Optical Coherence Microscopy


Top View of the OCM Instrument The Optical Coherence Microscope (OCM) at Harvey Mudd College is funded primarily by a National Science Foundation grant (DBI-9612240) to construct an instrument useful in the study of fundamental problems in developmental biology. Accordingly, we have developed the OCM to image critical events in the early development of plants and animals that are inaccessible using conventional microscopy techniques. Optical coherence microscopy is capable of non-invasively, non-destructively imaging cells or groups of cells located up to one millimeter below the surface of living tissue, regions rendered opaque using two-photon or confocal microscopy. Because are capable of imaging structures this far below the tissue surface, we have designed our OCM to acquire three-dimensional data sets of biological tissue. Thus, we are able to acquire three-dimensional time-lapse movies of tissue development in vivo, that is, without disturbing the regular growth and changes occuring within the sample.

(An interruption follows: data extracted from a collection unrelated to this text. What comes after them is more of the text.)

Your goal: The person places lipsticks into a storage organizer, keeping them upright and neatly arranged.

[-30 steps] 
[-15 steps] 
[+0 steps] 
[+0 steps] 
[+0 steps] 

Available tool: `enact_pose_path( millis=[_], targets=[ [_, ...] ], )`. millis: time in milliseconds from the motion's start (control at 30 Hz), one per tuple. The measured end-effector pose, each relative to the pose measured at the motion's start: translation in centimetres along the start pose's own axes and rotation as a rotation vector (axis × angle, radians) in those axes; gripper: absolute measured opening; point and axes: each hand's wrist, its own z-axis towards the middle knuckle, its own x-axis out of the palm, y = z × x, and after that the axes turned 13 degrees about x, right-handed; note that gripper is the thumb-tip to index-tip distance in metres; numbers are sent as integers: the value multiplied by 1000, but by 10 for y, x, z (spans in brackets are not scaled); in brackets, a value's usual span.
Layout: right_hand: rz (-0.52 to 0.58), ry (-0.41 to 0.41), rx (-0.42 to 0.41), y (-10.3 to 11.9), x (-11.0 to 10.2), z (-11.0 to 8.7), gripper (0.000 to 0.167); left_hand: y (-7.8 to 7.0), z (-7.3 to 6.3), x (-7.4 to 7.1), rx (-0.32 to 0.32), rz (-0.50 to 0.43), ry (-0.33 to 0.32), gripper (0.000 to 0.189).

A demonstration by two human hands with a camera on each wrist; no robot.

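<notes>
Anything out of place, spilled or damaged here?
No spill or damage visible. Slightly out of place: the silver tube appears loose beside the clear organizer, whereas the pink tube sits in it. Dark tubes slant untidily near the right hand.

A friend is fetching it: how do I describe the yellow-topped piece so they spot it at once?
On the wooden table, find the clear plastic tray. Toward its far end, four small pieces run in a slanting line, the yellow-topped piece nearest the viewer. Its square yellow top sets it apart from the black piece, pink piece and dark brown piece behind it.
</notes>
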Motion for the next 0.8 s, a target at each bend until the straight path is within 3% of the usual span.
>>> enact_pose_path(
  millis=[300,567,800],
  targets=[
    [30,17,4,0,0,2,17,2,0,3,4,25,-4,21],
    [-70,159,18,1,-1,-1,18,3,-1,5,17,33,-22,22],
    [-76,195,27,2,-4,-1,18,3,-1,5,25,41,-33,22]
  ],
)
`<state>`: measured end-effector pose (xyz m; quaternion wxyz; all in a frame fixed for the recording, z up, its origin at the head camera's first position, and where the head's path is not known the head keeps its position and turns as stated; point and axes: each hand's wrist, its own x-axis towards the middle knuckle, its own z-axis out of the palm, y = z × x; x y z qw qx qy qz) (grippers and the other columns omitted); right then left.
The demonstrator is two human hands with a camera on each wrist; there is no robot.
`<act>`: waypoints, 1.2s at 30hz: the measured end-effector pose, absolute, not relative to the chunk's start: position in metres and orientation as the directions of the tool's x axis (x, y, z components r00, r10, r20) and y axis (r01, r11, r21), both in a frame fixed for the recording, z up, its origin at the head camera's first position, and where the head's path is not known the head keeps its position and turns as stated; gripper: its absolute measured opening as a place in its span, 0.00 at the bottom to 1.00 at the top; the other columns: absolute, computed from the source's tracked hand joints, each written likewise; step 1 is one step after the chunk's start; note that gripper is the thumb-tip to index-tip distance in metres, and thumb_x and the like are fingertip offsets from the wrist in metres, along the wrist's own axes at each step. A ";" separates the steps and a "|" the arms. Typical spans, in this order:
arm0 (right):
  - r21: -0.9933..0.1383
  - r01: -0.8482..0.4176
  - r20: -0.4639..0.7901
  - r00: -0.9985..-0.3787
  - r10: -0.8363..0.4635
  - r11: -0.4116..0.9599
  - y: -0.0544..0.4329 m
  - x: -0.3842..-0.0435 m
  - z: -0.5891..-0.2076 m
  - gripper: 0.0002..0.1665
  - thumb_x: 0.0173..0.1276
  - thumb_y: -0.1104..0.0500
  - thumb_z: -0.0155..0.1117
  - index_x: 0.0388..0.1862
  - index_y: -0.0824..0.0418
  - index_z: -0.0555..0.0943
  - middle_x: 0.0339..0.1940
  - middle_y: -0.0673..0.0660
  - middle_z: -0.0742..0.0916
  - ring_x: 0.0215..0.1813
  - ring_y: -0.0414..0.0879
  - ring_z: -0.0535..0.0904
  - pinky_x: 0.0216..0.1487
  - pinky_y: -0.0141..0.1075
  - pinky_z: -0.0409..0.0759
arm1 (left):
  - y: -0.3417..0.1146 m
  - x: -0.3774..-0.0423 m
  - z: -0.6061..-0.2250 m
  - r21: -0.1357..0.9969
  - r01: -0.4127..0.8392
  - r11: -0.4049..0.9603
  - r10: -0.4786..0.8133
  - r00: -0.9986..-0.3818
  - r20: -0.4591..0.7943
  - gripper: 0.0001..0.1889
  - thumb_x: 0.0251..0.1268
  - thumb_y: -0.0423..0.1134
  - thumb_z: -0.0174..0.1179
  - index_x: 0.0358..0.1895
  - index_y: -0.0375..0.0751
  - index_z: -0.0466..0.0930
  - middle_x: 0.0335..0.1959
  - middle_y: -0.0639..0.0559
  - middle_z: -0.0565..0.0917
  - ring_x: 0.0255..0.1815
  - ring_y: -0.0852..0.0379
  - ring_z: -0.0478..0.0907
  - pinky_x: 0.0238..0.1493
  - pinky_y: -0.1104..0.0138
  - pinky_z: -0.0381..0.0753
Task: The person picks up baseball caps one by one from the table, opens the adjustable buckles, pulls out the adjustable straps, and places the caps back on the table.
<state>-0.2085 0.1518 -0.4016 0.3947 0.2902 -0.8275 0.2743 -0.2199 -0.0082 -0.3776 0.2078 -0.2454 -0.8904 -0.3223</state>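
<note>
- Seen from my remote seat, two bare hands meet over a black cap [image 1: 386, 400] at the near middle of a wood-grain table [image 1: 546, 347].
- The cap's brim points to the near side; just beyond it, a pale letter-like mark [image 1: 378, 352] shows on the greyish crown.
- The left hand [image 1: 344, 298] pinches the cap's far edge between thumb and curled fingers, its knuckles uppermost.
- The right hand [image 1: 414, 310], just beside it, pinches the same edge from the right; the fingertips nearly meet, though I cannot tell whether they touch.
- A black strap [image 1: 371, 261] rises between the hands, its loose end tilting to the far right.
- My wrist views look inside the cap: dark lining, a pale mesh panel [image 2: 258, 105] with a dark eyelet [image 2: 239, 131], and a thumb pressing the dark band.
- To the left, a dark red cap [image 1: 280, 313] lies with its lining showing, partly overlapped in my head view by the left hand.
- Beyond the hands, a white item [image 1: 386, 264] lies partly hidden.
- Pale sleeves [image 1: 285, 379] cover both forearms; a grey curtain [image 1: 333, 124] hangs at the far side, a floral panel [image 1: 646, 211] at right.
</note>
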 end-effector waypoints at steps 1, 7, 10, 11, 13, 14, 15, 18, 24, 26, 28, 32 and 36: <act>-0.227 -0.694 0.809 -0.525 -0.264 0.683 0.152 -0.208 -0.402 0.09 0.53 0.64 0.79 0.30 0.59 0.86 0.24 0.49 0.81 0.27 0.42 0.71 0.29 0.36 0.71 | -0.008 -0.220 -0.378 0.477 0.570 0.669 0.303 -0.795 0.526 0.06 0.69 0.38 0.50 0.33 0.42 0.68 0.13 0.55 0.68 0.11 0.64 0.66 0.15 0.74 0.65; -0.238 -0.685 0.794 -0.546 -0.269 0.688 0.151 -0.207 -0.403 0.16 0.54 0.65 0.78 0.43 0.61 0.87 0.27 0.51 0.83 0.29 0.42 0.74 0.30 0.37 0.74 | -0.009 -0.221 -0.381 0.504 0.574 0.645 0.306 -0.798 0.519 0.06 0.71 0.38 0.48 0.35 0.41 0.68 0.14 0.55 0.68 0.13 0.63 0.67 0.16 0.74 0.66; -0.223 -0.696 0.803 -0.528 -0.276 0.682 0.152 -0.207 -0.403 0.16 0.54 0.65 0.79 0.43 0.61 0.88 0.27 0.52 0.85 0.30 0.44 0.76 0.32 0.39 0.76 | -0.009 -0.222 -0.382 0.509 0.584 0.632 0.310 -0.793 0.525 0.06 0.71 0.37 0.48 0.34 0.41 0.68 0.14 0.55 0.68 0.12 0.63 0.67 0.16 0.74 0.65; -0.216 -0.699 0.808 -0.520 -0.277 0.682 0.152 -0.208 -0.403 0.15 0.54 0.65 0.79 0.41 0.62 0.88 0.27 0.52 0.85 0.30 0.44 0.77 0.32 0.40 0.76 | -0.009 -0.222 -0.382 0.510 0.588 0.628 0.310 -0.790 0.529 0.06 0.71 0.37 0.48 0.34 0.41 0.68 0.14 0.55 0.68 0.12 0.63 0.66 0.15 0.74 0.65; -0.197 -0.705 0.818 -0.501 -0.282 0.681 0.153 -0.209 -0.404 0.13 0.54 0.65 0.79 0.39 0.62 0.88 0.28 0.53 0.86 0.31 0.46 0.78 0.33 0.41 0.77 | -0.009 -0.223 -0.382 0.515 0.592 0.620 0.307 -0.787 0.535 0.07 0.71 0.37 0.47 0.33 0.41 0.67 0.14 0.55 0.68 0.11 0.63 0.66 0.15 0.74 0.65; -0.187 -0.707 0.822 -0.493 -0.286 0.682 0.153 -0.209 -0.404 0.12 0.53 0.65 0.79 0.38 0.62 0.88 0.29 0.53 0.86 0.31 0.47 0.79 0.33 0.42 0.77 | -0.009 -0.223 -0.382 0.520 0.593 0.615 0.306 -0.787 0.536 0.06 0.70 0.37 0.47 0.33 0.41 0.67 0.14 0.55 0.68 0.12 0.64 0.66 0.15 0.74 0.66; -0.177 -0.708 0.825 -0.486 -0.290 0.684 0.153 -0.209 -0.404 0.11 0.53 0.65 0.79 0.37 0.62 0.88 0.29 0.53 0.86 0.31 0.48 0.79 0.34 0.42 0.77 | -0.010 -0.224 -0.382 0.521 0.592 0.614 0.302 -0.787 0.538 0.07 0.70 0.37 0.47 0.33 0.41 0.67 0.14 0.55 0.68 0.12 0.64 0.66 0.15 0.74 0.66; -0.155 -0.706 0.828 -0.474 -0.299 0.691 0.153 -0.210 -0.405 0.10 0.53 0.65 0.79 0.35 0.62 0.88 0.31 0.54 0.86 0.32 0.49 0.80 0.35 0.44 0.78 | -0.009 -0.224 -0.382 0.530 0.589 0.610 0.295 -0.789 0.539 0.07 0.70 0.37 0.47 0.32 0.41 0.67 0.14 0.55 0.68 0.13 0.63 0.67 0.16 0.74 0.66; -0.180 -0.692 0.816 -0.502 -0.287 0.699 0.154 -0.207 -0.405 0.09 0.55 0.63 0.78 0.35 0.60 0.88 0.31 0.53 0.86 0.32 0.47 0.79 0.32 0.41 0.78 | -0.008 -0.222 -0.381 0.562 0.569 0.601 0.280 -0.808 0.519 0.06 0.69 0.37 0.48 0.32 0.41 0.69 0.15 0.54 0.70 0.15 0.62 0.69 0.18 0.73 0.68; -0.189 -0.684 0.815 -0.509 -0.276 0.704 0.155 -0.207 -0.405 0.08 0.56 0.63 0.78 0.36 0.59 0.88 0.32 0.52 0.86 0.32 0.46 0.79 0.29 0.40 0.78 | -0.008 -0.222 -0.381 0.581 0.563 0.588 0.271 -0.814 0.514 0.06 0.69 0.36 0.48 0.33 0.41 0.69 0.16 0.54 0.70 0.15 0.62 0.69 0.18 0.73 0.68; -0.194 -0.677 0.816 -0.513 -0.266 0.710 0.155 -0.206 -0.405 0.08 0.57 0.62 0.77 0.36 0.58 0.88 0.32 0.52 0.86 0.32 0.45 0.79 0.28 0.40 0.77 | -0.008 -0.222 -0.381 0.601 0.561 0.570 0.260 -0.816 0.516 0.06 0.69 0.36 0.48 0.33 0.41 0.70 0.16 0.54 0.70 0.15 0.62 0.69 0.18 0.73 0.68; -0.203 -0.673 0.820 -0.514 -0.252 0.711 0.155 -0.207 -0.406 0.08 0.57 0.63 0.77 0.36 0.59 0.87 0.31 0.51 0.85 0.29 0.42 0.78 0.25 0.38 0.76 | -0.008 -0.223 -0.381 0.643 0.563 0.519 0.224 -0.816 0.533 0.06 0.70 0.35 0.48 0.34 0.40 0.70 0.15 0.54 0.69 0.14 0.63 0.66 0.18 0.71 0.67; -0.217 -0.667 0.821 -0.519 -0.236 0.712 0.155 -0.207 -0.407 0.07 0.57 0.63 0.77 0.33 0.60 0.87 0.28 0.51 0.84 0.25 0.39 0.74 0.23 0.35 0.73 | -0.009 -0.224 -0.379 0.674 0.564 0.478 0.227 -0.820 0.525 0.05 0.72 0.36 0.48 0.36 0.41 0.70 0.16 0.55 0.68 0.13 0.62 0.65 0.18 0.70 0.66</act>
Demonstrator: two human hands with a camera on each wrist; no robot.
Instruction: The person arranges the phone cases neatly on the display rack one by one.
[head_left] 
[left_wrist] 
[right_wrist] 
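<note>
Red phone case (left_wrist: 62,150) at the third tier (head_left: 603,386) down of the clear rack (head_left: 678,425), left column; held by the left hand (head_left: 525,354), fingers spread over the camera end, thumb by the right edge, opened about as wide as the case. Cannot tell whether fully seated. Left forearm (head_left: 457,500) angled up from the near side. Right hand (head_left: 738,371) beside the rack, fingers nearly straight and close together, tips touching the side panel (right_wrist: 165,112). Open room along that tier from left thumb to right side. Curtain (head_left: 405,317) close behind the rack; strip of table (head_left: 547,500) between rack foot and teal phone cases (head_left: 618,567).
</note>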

OCM Instrument Schematic Optical Coherence Microscopy is based on Michelson Interferometry, an experimental technique which measures the interference fringes caused by light from a single source traveling the same distance along two different optical paths. The OCM gathers information from the inside of the sample by focusing the beam spot (waist) at an equal path length position that is below the surface tissue layer and recording the intensity of directly back-scattered light. This is essentially a measure of the cross-sectional scattering area within a particular volume element. Multiply-scattered light from out-of-focus planes within the sample is filtered out by the coherence gate of our Michelson Interferometer setup, preserving high spatial resolution even within the sample. The OCM Schematic on this page illustrates the setup of the instrument, including the two separate optical paths, one consisting of a reference mirror, the other of the sample to be imaged. The light source our OCM uses is a super-luminescent diode (SLD) operating at 843 nm with a spectral width of 21 nm full-width-half-maximum (FWHM). This setup achieves depth resolution of 15 micrometers in air or approximately 10 micrometers in tissue (n~1.4), which is determined by the coherence length of the SLD. The lateral resolution of our instrument corresponds to the waist of the focused beam in the sample arm, about 5 micrometers FWHM. This spatial resolution defines a volume element (voxel) where the focused beam waist is coincident with the equal path length position of our interferometer.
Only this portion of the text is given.